Epic’s server locations likely follow this logic throughout. They’re where it makes the most sense for them to have an installation for servers, not where it’s best spread out among players. Although, NA Central’s introduction does make it clear they’re willing to improve the Fortnite server situation in the future. As of now, some have attempted to reverse engineer locations. These are the dedicated server locations based on this.
Dedicated Fortnite Server Locations
North America Regions
- San Francisco
- Los Angeles
- Kansas City
- Washington D.C
South America Regions
- Sao Paulo
You can probably spot some of the discrepancies here. There are some areas much less represented than others. Players in Western Europe and North America have their choice of a lot of close by servers, but other parts of the world are worse served. You can likely see why pros who moved to US coasts were a bit unhappy about the switch to NA Central for tournaments too.
Why Do Servers Matter?
That’s where all of the competitive servers are. But how do the Fortnite servers actually impact gameplay? If you’re just rolling around pubs, trying to unlock free Fortnite skins and grind out your Battle Pass, it probably doesn’t. Arguably it matters less in Zero Builds too. If you’re trying to sweat with the very best of them though, being far from a server causes problems.
Ping is something we’ve mentioned a lot already.

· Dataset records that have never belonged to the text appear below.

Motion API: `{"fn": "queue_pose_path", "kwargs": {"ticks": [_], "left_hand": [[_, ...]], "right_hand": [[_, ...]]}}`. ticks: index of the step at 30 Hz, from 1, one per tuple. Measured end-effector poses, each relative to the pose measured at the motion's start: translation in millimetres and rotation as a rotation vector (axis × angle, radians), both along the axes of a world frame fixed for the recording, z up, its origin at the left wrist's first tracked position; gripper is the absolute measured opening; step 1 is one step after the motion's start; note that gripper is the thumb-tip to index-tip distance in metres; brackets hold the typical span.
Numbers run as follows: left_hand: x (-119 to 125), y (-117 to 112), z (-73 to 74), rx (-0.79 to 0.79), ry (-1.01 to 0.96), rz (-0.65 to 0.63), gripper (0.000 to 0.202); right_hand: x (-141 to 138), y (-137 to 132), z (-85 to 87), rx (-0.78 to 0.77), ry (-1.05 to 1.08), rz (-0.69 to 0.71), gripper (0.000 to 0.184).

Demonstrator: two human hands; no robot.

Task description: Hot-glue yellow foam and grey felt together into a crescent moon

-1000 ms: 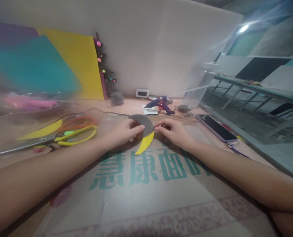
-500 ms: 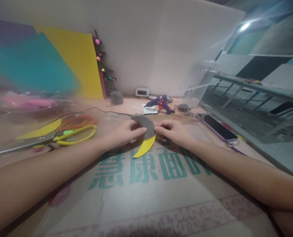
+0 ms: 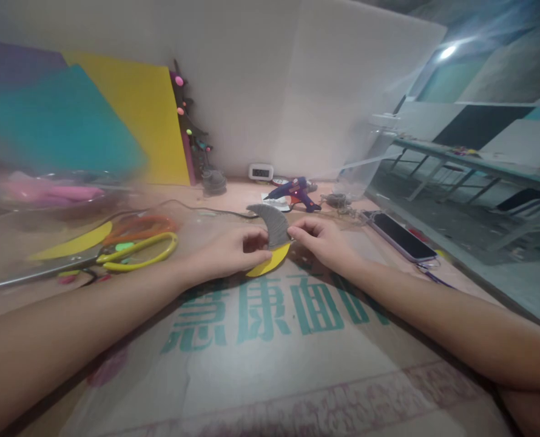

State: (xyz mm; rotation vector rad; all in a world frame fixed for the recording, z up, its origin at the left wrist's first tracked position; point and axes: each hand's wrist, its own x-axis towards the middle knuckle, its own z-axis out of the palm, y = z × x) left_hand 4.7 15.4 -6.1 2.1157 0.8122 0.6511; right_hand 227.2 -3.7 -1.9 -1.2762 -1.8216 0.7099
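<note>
A crescent-shaped yellow piece (image 3: 270, 262), its upper half wrapped in grey yarn (image 3: 274, 222), is held upright over the cardboard sheet (image 3: 274, 364) in the middle of the table. My left hand (image 3: 231, 250) pinches its inner side with thumb and fingers closed. From the right, my right hand (image 3: 320, 238) has its fingertips pressed on the outer edge where grey meets yellow. Only the lower yellow tip shows below the hands.
Yellow-handled scissors (image 3: 138, 250), an orange loop and a second yellow crescent (image 3: 72, 244) lie at the left. A blue glue gun (image 3: 297, 192), a small clock (image 3: 261, 172) and a yarn tangle (image 3: 340, 200) sit behind. A phone (image 3: 400, 235) lies right. Coloured sheets (image 3: 128, 115) lean on the wall.
The crescent has been turned more upright, its grey end now pointing up and left. Both hands shifted slightly with it, and less of the yellow tip shows.
</note>
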Motion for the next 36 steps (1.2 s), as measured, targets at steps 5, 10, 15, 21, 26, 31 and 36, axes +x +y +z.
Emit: {"fn": "queue_pose_path", "kwargs": {"ticks": [5, 10, 15, 21, 26, 31, 36], "left_hand": [[-1.5, 2.8, -2.5, -0.002, -0.024, -0.043, 0.012], [-2.1, 3.1, 0.0, 0.006, -0.030, -0.070, 0.012], [-1.6, 1.8, 2.1, 0.004, -0.012, -0.055, 0.012], [-0.9, -0.2, 1.0, 0.013, 0.011, -0.037, 0.012], [-0.7, -0.3, 0.1, 0.035, 0.031, -0.036, 0.023], [-1.2, -0.4, 0.3, 0.038, 0.034, -0.038, 0.025], [-1.3, 0.6, 0.1, 0.021, 0.024, -0.052, 0.028]], "right_hand": [[1.3, 0.6, -1.2, -0.056, 0.036, 0.040, 0.031], [1.3, 0.1, -1.3, -0.087, 0.073, 0.060, 0.032], [1.3, 1.0, -2.0, -0.060, 0.073, 0.073, 0.031], [1.8, 0.3, -1.6, -0.058, 0.041, 0.047, 0.030], [0.9, 0.9, -2.8, -0.025, 0.017, 0.045, 0.030], [-0.7, -0.5, -1.6, -0.040, 0.018, 0.034, 0.029], [-0.6, -1.1, -0.9, -0.028, 0.020, 0.047, 0.026]]}}
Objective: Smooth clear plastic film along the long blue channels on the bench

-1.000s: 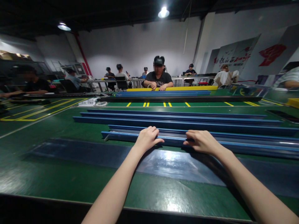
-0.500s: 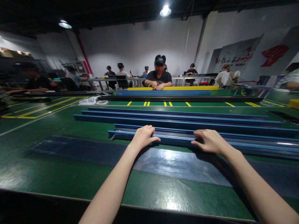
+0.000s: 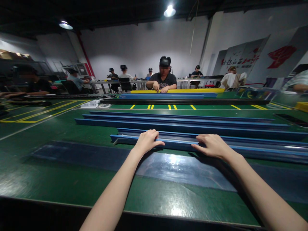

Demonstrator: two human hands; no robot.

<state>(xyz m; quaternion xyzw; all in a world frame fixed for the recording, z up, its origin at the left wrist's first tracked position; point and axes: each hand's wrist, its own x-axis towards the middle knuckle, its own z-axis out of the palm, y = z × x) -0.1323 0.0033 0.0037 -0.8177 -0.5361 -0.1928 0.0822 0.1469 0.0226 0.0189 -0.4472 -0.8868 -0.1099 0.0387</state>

It is a measurement of how long it takes your device to communicate with Fortnite servers. Literally to ping the server and back. If you’re close to a server or have amazing internet, you’ll have a low ping. Everything you do in-game communicates with the server.
If you’re set up to get a high FPS, but you have a low ping, it’s a problem. While your monitor can display things at a faster rate, your actual actions in-game aren’t being communicated from the server quickly enough.
In Fortnite, it causes a few very specific issues with building. In a box fight, taking a wall can decide everything. Often the wall simply goes to whoever has the higher ping. Your reaction speed may be faster, but if it isn’t communicated to Epic games’ server before your opponent, you’re going to lose.
Can You Play Competitive Far Away from a Server?
Those are some factors where the Fortnite servers can really impact the game. Is it possible to play Fortnite from a faraway server though? It still is. Even at a competitive level.
High-level internet connections can get around the server distance problem. Obviously being close with a good ethernet connection is better, but you’re still going to be ahead of a lot of people you run into.
While Epic’s main FNCS tournaments are internet-based, there’s an increasing number of LANs. There, ping has no relevancy. Players might have to put up with some problems from server distance at normal FNCS tournaments, but if they can manage it then it ceases to be a problem at the big end of year invitationals.
The location of the Fortnite servers is also liable to change. US pros found this out the hard way with the introduction of NA Central. Moving to be closer to a server is almost inviting Epic to take some revenge! While it can be frustrating to be far away from the Fortnite servers, its impact is ultimately manageable. With a decent internet connection, set-up, and the best Fortnite settings, you can make the most out of your connection. Unless your ping is sky-high, then it is actually pretty hard to get much done. Those are rare cases though. Most players have nothing to fear from a bit of server distance.